Para pemikir brilian, mulai dari profesor ternama hingga pakar AI, diam-diam meninggalkan Korea Selatan untuk mencari lingkungan kerja yang lebih baik di luar negeri.
Di universitas-universitas ternama seperti Universitas Nasional Seoul, simbol pendidikan elit Korea Selatan, tren "brain drain" (perpindahan tenaga ahli) semakin terlihat jelas. Dalam empat tahun terakhir, 56 profesor telah mengundurkan diri dan pindah ke lembaga pendidikan di Amerika Serikat, Singapura, atau Tiongkok.
Angka ini tidak hanya mencakup ilmuwan dan insinyur, tetapi juga profesor di bidang ilmu sosial, humaniora, kedokteran, dan seni. Gaji empat kali lebih tinggi, kondisi penelitian yang menguntungkan, dan dukungan perumahan mendorong para pemikir terbaik untuk pergi.
Akar penyebab gelombang "migrasi intelektual" ini terletak pada kekurangan sistem pendidikan tinggi Korea Selatan. Universitas-universitas menderita akibat pembekuan biaya kuliah yang telah berlangsung selama hampir dua dekade. Hal ini telah menghambat mereka untuk meningkatkan gaji dosen atau berinvestasi dalam penelitian.
Menurut Kementerian Pendidikan Korea Selatan, gaji rata-rata dosen di universitas swasta hanya meningkat sebesar 0,8% selama lima tahun terakhir, dari 100,6 juta won pada tahun 2019 menjadi 101,4 juta won pada tahun 2024. Sementara itu, universitas internasional bersedia mengeluarkan lebih dari $330.000 untuk menarik posisi yang sama.
Bagi para ahli di bidang kecerdasan buatan, sektor yang diharapkan menjadi pendorong pertumbuhan nasional, gambaran tersebut bahkan lebih mengkhawatirkan. Menurut Kamar Dagang dan Industri Korea, negara tersebut saat ini berada di peringkat ke-35 dari 38 negara OECD dalam kemampuannya untuk mempertahankan talenta AI. Sementara itu, negara-negara seperti Luksemburg dan Jerman menjadi tujuan yang menarik berkat kebijakan perekrutan talenta yang efektif dan fasilitas penelitian yang unggul.
Selain gaji yang rendah, lingkungan penelitian di Korea Selatan juga dikritik karena kurangnya peluang pengembangan karier, infrastruktur yang terbatas, dan ketergantungan yang berlebihan pada evaluasi kinerja jangka pendek. Seorang peneliti AI di sebuah perusahaan teknologi besar berbagi bahwa, di Korea Selatan, lulusan dalam negeri seringkali diremehkan dibandingkan dengan mahasiswa internasional, bukan hanya karena kompetensi profesional mereka, tetapi juga karena kemampuan bahasa Inggris dan pengalaman internasional mereka.
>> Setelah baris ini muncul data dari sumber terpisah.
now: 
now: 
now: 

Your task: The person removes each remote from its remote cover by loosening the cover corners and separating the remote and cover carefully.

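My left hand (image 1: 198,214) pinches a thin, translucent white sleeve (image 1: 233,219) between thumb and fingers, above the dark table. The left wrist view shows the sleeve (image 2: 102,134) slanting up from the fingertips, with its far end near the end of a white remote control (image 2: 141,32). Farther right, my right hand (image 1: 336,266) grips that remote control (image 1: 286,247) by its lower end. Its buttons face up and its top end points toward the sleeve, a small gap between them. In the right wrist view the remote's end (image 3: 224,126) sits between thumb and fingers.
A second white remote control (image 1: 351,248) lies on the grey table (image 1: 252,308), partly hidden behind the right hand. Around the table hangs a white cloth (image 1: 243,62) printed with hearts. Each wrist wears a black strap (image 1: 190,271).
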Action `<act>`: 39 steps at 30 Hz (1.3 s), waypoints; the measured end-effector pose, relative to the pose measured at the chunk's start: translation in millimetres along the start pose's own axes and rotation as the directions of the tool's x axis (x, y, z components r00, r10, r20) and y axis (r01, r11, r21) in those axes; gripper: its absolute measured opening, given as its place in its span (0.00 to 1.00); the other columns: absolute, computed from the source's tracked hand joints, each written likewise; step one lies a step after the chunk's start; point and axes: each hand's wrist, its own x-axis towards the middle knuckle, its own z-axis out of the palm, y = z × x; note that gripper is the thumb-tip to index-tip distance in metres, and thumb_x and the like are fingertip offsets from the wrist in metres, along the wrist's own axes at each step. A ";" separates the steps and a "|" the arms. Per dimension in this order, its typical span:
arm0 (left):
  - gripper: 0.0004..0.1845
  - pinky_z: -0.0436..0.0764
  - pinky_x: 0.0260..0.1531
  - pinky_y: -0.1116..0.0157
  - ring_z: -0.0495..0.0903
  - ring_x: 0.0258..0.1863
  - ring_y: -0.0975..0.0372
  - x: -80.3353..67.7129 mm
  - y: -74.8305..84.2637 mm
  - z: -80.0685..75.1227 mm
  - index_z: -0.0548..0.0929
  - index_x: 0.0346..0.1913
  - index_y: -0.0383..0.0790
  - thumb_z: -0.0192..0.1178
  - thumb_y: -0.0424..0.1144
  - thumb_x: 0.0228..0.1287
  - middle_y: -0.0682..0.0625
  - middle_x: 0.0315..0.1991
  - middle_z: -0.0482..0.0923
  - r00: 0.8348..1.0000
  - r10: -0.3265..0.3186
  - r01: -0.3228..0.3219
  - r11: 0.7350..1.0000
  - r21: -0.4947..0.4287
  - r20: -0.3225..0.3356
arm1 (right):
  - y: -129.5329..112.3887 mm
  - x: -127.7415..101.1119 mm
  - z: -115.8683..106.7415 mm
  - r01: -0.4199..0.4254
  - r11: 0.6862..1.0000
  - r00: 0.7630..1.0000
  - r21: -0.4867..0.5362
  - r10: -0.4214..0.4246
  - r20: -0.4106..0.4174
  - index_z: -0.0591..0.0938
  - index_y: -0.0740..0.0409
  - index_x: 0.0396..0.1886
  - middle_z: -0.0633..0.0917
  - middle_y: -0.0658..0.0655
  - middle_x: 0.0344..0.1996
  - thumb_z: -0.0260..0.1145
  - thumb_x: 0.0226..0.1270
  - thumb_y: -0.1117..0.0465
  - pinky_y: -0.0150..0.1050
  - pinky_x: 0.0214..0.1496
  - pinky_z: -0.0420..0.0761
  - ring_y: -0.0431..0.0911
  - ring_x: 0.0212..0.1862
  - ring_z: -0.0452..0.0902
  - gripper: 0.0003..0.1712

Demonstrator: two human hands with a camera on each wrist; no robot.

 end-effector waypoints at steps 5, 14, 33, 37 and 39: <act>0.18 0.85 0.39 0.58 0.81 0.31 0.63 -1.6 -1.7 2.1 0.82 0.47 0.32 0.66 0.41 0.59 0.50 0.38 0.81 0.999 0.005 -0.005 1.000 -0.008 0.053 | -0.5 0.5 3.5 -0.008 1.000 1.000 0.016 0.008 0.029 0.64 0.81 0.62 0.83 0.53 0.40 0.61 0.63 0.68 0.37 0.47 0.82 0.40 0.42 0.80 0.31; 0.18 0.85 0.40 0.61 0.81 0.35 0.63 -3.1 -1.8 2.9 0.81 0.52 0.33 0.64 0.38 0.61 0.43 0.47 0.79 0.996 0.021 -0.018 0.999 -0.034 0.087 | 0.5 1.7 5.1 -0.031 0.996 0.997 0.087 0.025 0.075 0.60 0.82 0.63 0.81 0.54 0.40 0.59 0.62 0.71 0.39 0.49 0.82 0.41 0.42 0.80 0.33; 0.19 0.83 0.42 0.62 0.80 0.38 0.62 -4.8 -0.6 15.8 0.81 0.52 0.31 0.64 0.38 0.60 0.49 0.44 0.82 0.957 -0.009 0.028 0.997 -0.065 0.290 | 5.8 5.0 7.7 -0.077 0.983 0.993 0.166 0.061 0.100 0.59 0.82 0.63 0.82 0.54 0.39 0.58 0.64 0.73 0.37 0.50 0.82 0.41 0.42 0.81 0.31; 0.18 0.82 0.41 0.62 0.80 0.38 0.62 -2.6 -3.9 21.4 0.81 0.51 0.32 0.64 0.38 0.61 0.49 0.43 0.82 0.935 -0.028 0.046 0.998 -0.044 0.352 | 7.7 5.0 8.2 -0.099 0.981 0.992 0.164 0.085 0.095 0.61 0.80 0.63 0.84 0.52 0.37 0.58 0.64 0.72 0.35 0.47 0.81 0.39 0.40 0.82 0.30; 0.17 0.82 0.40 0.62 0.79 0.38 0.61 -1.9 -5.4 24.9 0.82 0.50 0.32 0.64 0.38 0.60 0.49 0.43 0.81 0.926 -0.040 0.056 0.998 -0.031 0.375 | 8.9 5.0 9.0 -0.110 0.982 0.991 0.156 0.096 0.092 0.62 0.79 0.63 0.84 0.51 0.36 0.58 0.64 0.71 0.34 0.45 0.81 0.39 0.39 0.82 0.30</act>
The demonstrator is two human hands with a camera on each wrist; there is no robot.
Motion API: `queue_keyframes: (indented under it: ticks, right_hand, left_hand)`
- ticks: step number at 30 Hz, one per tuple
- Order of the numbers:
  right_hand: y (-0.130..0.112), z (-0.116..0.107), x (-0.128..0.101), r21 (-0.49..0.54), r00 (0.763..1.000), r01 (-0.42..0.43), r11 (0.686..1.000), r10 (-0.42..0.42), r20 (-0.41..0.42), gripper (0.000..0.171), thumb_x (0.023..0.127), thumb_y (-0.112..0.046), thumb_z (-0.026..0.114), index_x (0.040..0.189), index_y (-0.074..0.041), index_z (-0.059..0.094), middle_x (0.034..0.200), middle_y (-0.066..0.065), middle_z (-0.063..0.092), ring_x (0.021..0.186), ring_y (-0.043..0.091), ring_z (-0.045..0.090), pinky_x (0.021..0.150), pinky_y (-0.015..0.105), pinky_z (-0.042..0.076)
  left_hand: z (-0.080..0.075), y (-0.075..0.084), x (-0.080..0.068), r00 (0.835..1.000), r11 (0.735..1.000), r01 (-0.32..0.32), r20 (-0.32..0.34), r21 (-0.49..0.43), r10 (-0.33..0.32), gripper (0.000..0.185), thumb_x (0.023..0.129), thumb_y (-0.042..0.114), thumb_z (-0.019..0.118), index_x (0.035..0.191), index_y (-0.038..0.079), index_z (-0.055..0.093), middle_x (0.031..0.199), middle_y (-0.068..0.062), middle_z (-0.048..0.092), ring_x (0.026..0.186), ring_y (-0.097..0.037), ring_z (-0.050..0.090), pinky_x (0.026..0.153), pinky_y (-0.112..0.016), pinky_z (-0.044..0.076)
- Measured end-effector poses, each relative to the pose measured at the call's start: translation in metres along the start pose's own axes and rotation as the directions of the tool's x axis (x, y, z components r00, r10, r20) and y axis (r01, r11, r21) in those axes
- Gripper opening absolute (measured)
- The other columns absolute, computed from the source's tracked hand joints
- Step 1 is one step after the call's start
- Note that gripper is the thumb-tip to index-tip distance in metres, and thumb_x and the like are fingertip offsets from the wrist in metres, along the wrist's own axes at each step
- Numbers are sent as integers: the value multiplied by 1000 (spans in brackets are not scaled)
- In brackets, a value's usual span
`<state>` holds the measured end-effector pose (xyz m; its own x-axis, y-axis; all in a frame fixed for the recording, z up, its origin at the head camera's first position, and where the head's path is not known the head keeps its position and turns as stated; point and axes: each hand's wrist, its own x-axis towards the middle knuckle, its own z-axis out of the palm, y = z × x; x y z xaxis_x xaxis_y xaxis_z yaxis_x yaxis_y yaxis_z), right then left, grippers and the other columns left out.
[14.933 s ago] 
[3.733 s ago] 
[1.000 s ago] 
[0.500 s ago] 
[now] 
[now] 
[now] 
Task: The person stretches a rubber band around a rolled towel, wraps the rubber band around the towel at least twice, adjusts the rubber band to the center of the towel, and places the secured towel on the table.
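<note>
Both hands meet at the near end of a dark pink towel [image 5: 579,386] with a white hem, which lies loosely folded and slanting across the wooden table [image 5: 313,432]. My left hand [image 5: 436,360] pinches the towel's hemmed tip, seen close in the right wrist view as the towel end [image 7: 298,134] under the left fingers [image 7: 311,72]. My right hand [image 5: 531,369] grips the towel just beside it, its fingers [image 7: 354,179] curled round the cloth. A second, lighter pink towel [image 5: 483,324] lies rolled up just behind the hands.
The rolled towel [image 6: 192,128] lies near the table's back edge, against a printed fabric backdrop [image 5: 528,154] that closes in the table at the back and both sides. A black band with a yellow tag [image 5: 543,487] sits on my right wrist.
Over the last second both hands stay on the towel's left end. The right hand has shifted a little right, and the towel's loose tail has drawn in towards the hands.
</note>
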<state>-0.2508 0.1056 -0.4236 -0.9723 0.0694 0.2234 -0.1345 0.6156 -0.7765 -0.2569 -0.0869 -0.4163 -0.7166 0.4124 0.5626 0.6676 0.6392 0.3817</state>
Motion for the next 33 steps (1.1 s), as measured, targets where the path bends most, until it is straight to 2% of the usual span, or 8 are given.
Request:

Menanggapi situasi ini, Presiden Lee Jae Myung meminta Perdana Menteri Kim Min-seok untuk mengusulkan langkah-langkah untuk mempertahankan talenta, terutama di bidang-bidang strategis seperti AI dan bioteknologi.
Namun, banyak ahli memperingatkan bahwa mencegah brain drain saja tidak cukup. Korea Selatan perlu beralih ke model "sirkulasi otak", yang berarti tidak hanya mempertahankan individu-individu berbakat tetapi juga menarik para ahli internasional dan mendorong warga Korea di luar negeri untuk kembali dan berkontribusi.
Untuk mencapai hal ini, sistem pendidikan dan penelitian Korea Selatan membutuhkan reformasi radikal, mulai dari sistem penghargaan berbasis kinerja dan investasi dalam fasilitas penelitian kelas dunia hingga perluasan program kolaborasi akademik global.
Fenomena "brain drain" (perpindahan tenaga ahli) bukanlah hal yang unik di Seoul. Di lembaga penelitian besar di kawasan ini seperti KAIST, GIST, DGIST, dan UNIST, 119 anggota fakultas meninggalkan institusi tersebut antara tahun 2021 dan pertengahan 2025. Dari jumlah tersebut, 18 orang menetap di luar negeri. Profesor dari kawasan ini pindah ke ibu kota, dan dari sana melanjutkan studi di luar negeri.